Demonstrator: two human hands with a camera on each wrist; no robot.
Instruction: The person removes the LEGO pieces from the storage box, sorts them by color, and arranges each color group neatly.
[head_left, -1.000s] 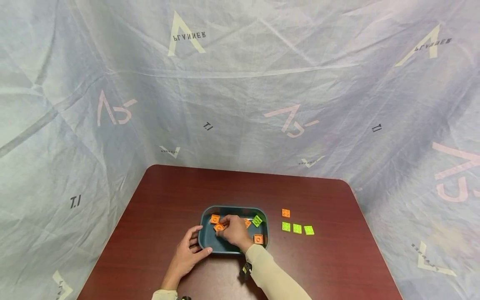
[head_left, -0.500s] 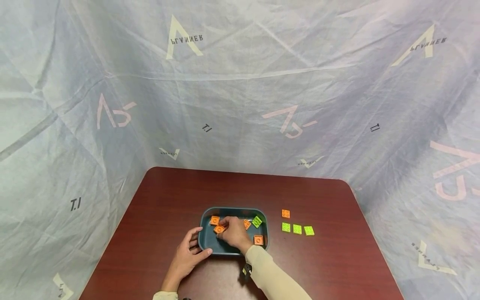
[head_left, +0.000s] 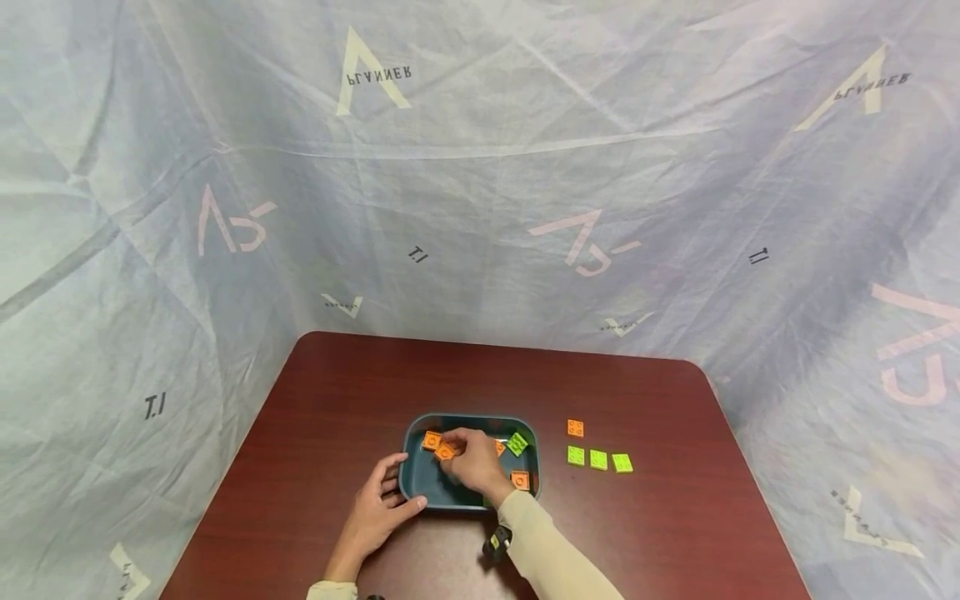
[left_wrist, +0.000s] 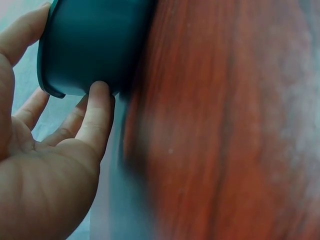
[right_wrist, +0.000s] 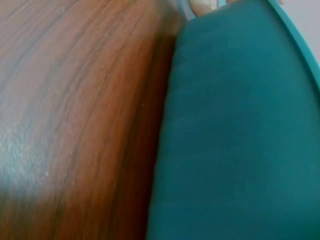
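Observation:
In the head view my right hand (head_left: 476, 462) reaches over the dark teal tray (head_left: 427, 492) and pinches an orange toy brick (head_left: 445, 452) between thumb and fingers. Right beside that brick lies another orange brick (head_left: 432, 440). My left hand (head_left: 378, 504) spans the tray's near left corner, thumb at the front side and fingers along the left end. Seen from the left wrist, straight fingers (left_wrist: 100, 107) touch the tray's outer wall (left_wrist: 95, 50). The right wrist view shows mostly the tray's outer side (right_wrist: 235, 135); the right hand's fingers are hidden there.
Also in the tray are a green brick (head_left: 517, 444), an orange brick (head_left: 520, 481) and one partly covered by the right hand. Right of the tray, one orange brick (head_left: 575, 427) lies behind a row of green bricks (head_left: 598, 460) on the red-brown table (head_left: 675, 517). Grey cloth hangs behind.
The orange brick in my right hand has shifted slightly up and to the right, with its tilt a little different. My left hand stays at the tray's corner.

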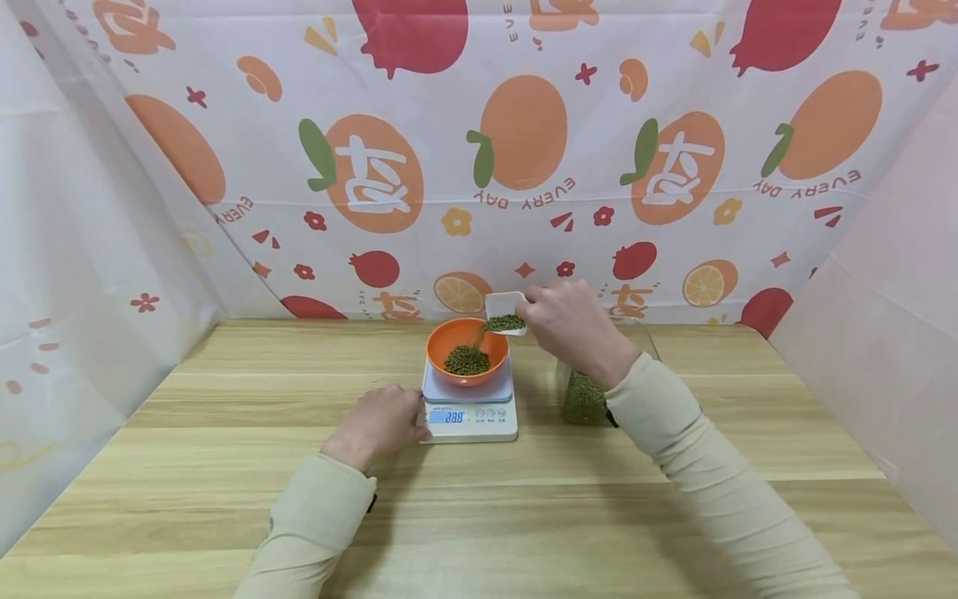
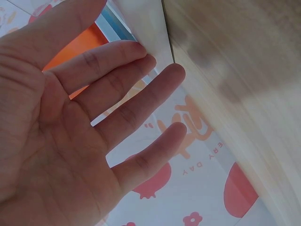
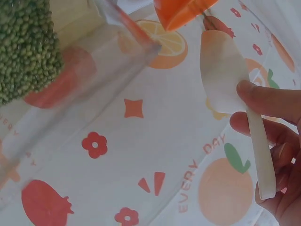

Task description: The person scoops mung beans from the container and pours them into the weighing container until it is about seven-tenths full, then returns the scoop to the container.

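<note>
An orange bowl (image 1: pixel 462 380) holding green mung beans (image 1: pixel 467 362) sits on a white digital scale (image 1: pixel 490 431). My right hand (image 1: pixel 572 324) grips a white scoop (image 3: pixel 223 70) by its handle, thumb on one side and fingers curled round the other. The scoop tilts over the bowl's right rim, and beans stream from it into the bowl. At the scale's left side, my left hand (image 1: pixel 377 424) rests with its fingertips by the edge. In the left wrist view its fingers (image 2: pixel 136 113) are spread and loosely extended, holding nothing. The scale's display (image 1: pixel 449 418) is lit and appears to read 288, perhaps with a decimal point.
Under the right forearm stands a clear container of mung beans (image 1: pixel 585 401), partly hidden by the wrist. The wooden table (image 1: pixel 224 499) extends to both sides. A white fruit-print sheet (image 1: pixel 449 208) hangs along the table's back edge, with plain side sheets left and right.
</note>
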Demonstrator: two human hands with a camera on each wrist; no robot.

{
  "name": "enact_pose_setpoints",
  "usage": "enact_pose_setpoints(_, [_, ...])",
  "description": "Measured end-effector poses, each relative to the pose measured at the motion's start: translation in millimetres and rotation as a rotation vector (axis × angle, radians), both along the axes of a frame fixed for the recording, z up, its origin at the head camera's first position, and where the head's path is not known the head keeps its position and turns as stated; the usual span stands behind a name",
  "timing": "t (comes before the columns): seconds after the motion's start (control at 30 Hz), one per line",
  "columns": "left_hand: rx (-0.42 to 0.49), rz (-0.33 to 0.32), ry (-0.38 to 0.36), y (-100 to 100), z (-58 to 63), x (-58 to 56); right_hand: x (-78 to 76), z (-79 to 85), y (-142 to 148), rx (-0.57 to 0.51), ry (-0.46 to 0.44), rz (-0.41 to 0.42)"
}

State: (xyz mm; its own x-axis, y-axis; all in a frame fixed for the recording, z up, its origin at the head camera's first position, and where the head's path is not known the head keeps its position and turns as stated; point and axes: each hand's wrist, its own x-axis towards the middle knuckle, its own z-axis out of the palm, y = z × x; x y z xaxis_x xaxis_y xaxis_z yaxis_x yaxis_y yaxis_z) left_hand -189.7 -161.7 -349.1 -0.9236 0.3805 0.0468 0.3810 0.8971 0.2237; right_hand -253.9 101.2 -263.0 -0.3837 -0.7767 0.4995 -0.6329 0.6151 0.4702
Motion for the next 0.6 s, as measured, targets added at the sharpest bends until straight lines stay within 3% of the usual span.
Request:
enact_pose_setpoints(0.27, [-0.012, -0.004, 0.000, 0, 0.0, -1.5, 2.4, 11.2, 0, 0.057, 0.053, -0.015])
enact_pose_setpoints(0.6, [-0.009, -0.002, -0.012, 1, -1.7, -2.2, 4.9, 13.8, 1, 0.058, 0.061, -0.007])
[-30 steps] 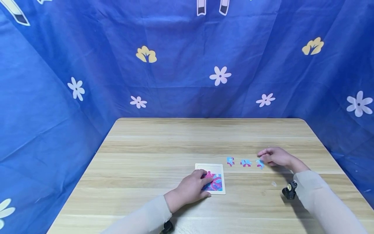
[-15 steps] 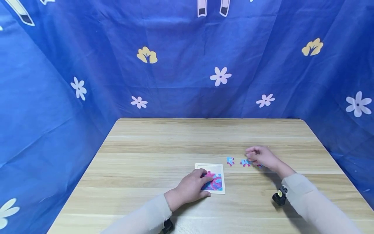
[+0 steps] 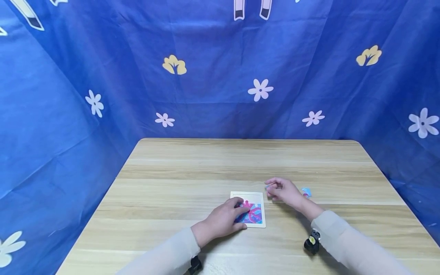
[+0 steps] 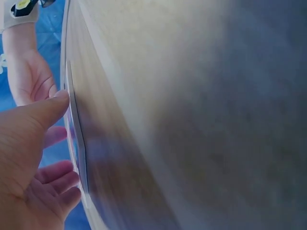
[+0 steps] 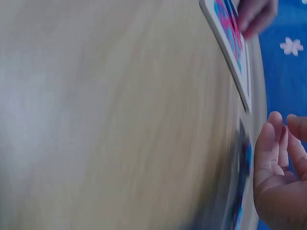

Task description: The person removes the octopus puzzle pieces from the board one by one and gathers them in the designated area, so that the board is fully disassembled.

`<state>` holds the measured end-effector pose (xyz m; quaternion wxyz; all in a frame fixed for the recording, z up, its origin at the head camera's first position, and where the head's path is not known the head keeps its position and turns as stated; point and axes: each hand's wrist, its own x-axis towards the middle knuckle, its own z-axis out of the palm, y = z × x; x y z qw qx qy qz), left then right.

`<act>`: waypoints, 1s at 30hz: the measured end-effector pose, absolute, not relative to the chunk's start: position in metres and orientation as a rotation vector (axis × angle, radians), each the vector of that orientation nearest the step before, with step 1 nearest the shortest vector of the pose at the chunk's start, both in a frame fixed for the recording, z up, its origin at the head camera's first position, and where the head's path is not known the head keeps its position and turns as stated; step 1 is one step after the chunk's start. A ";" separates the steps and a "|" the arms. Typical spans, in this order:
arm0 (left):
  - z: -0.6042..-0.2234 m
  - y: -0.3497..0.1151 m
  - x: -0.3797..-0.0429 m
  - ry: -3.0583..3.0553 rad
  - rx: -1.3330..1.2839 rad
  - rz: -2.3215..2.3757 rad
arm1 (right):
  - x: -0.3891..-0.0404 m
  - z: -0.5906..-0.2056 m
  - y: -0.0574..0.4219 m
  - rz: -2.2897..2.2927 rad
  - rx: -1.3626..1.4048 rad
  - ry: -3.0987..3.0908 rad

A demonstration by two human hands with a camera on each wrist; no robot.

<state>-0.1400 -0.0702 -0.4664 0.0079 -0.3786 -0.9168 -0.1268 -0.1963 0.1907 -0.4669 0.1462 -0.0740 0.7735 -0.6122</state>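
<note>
A small jigsaw board (image 3: 263,210) with a pale frame lies on the table, its lower part filled with a pink and blue picture. My left hand (image 3: 223,217) rests on its left side, fingers spread over the picture and thumb by the near edge. My right hand (image 3: 283,194) hovers just right of the board, its fingertips at a blue puzzle piece (image 3: 268,186) that they mostly cover. In the right wrist view a gap shows between thumb and fingers (image 5: 265,143), with nothing visible in it. Another blue puzzle piece (image 3: 306,192) lies behind the right wrist.
The wood-grain table (image 3: 165,191) extends around both hands. A blue patterned curtain (image 3: 213,76) hangs behind it and along both sides. Blurred puzzle pieces (image 5: 247,160) lie beneath the right hand in the right wrist view.
My right hand has moved left along the row of pieces, from the rightmost to the leftmost. It now hides the middle piece and uncovers the right one. The left hand stays on the board.
</note>
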 end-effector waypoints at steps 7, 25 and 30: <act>-0.466 -0.084 -0.140 -2.825 -1.188 -0.379 | -0.186 -0.469 0.166 -1.764 -0.271 2.172; -0.464 -0.112 -0.131 -2.744 -1.218 -0.456 | -0.174 -0.468 0.120 -1.670 -0.297 2.195; -0.468 -0.115 -0.129 -2.764 -1.213 -0.444 | -0.173 -0.470 0.115 -1.599 -0.359 2.256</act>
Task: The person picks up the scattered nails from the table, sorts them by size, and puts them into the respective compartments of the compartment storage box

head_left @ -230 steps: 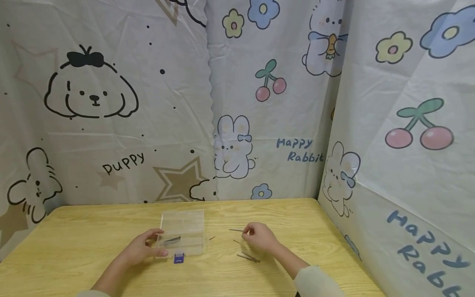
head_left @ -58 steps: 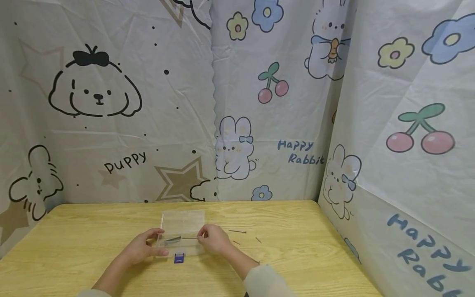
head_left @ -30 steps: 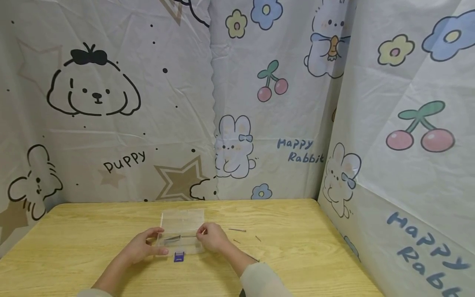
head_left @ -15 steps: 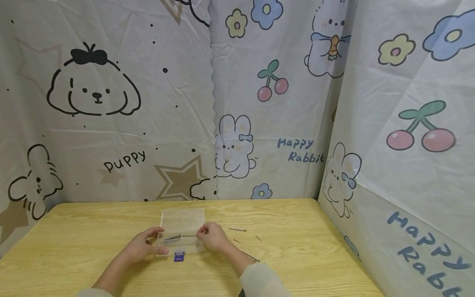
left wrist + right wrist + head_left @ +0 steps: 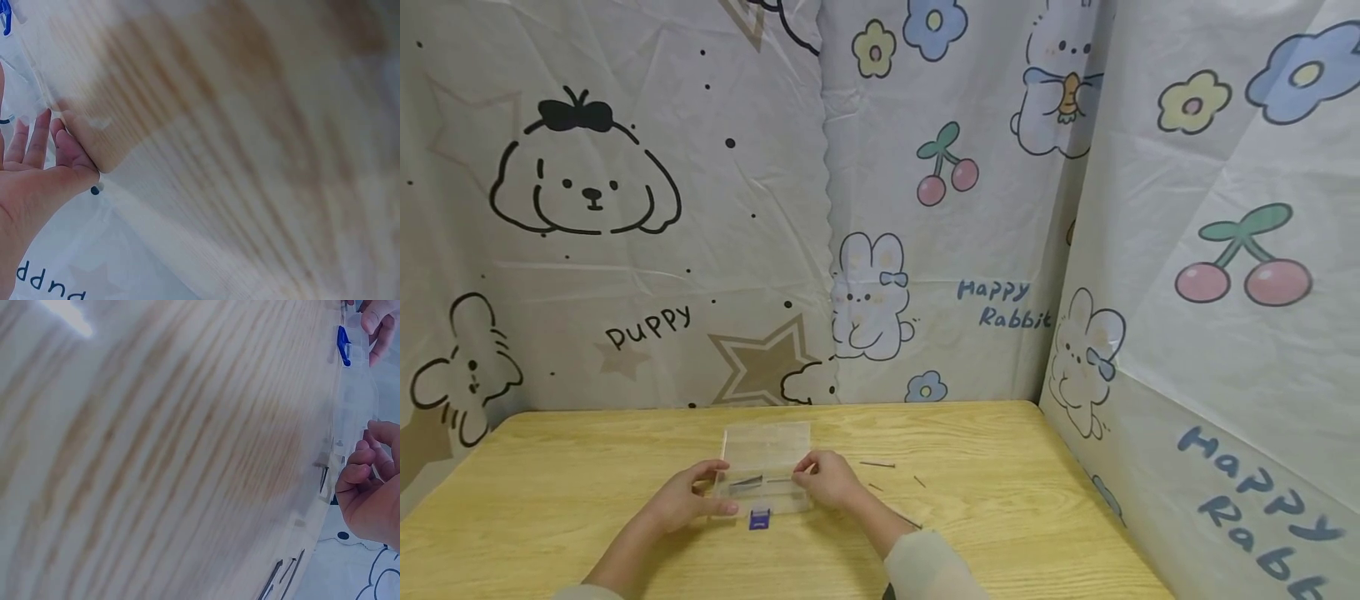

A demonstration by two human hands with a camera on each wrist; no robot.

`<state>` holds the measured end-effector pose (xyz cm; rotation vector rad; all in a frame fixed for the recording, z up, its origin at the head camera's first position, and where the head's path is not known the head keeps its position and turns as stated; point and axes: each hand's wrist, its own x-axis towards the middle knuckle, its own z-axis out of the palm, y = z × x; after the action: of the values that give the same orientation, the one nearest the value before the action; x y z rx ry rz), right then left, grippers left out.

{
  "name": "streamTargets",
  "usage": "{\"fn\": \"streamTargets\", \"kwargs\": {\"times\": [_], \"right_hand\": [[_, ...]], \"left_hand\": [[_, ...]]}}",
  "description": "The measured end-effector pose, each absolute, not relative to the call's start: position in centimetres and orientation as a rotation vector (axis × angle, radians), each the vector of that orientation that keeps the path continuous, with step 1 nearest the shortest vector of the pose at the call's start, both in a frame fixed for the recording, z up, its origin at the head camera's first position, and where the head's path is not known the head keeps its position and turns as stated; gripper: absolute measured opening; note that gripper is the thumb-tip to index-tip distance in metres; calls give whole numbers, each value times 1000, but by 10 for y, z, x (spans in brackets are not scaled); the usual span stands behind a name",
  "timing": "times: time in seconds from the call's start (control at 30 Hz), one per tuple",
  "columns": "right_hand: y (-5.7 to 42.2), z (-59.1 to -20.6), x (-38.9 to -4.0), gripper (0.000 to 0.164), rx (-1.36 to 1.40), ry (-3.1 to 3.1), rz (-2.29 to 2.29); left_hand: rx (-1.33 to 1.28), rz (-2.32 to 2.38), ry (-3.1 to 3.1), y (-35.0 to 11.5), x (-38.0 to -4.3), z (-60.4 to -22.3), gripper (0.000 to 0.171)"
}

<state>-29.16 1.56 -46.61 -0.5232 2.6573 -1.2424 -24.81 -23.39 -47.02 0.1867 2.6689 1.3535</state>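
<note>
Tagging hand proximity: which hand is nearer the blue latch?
Left. The left hand grips the left side of the clear box, its thumb just left of the blue latch; the right hand is at the box's right side, farther off.

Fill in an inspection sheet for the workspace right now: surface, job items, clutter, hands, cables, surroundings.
Surface: wood-grain table.
Job items: clear box, open; blue-purple latch at its front; dark nails inside.
Clutter: at least four loose nails to the box's right.
Left hand: grips the box's left side.
Right hand: seems to pinch a thin nail over the box.
Cables: nothing seen.
Surroundings: cartoon-printed cloth behind and to the right.
</note>
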Motion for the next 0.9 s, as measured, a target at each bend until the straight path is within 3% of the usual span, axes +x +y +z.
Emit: {"fn": "streamTargets", "kwargs": {"times": [0.9], "right_hand": [[87, -459, -311, 16, -400, 2810, -1180]], "left_hand": [[227, 1344, 2693, -234, -247, -470, 78]]}}
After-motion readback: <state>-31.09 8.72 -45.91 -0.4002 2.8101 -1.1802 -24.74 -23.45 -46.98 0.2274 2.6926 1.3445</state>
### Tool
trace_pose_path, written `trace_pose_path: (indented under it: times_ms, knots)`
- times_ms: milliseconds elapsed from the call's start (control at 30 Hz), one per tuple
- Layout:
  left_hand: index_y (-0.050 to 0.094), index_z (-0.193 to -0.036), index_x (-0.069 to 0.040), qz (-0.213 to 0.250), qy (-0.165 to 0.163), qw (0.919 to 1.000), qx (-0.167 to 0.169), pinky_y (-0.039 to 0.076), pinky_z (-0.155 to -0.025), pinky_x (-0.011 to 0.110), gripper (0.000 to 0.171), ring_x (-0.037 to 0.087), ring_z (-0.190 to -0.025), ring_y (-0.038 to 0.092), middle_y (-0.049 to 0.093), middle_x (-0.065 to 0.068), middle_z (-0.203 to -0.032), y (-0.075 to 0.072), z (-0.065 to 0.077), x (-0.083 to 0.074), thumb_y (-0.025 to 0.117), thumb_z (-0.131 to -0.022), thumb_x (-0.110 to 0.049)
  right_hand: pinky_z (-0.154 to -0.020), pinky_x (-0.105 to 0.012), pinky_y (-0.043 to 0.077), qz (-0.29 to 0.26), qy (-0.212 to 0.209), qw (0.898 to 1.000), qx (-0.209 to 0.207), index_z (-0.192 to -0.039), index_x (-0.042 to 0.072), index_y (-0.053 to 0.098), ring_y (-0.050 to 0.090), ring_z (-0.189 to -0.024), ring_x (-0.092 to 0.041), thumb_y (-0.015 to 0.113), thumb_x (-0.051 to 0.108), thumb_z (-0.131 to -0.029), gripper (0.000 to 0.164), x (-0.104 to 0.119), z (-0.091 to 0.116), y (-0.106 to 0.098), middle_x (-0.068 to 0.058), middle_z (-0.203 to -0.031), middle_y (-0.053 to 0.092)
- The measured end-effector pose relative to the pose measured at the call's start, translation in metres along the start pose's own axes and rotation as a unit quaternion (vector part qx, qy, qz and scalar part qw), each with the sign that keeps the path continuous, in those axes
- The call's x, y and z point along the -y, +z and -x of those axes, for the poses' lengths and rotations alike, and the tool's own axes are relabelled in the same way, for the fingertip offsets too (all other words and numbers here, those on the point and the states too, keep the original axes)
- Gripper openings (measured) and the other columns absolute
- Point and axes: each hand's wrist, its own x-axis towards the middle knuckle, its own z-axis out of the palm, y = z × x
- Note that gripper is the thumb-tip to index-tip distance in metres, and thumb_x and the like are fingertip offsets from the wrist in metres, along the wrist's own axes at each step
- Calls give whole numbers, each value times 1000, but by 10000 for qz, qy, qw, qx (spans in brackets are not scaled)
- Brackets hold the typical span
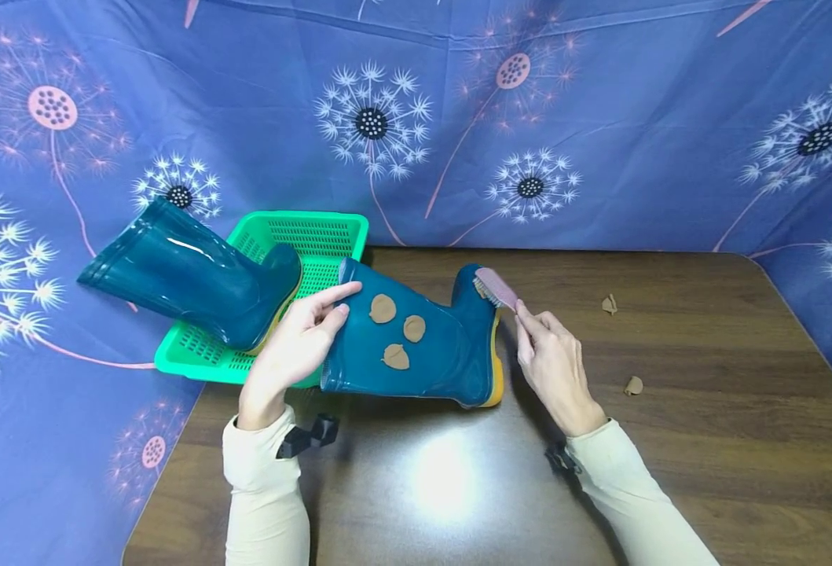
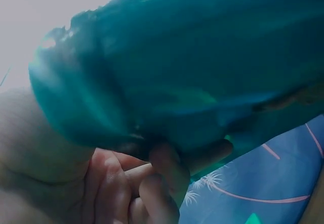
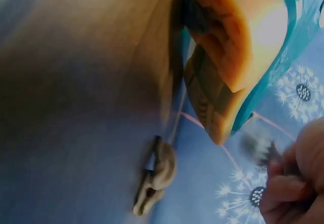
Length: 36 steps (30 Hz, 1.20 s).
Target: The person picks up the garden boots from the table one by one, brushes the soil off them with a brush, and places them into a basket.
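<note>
Boot: on its side, left of the counter's middle and nearer the back edge. The long axis of the shaft runs roughly parallel to that edge, with the open end to the left, the yellow sole to the right and the toe pointing to the back edge.

Governing relation — brush to toe. The right hand grips the pink brush by its handle, bristles turned to the toe and at its surface; the brush is blurred in the right wrist view, so firm contact cannot be confirmed there. The toe lies left of the right hand and slightly toward the back edge; this hand is the nearer one. The left hand grips the boot at the open end, fingers curled about the rim.

Three brown pieces sit on the shaft, between the hands. Two loose pieces lie on the counter, toward the right edge.

Container: a green basket stands at the back left corner. It holds a second boot, tilted on its side, its shaft projecting past the left rim. The first boot's open end overlaps the basket's right side — support there cannot be told.
</note>
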Motion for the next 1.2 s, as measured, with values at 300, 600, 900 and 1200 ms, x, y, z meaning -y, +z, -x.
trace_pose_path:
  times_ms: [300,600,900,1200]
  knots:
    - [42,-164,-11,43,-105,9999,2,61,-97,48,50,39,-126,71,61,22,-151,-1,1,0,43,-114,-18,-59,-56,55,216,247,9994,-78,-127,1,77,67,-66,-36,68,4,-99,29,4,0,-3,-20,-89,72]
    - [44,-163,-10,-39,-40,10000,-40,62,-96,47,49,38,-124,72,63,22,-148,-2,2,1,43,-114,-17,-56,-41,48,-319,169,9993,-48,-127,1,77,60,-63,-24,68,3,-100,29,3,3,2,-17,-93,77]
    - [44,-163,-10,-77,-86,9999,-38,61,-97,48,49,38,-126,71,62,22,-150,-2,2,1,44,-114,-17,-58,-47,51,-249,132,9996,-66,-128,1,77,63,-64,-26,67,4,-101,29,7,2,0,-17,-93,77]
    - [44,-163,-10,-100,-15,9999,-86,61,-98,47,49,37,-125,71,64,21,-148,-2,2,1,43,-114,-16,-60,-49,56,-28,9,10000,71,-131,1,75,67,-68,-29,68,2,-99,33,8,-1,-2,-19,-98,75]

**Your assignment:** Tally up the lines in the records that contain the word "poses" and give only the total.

**Reply to the task:** 2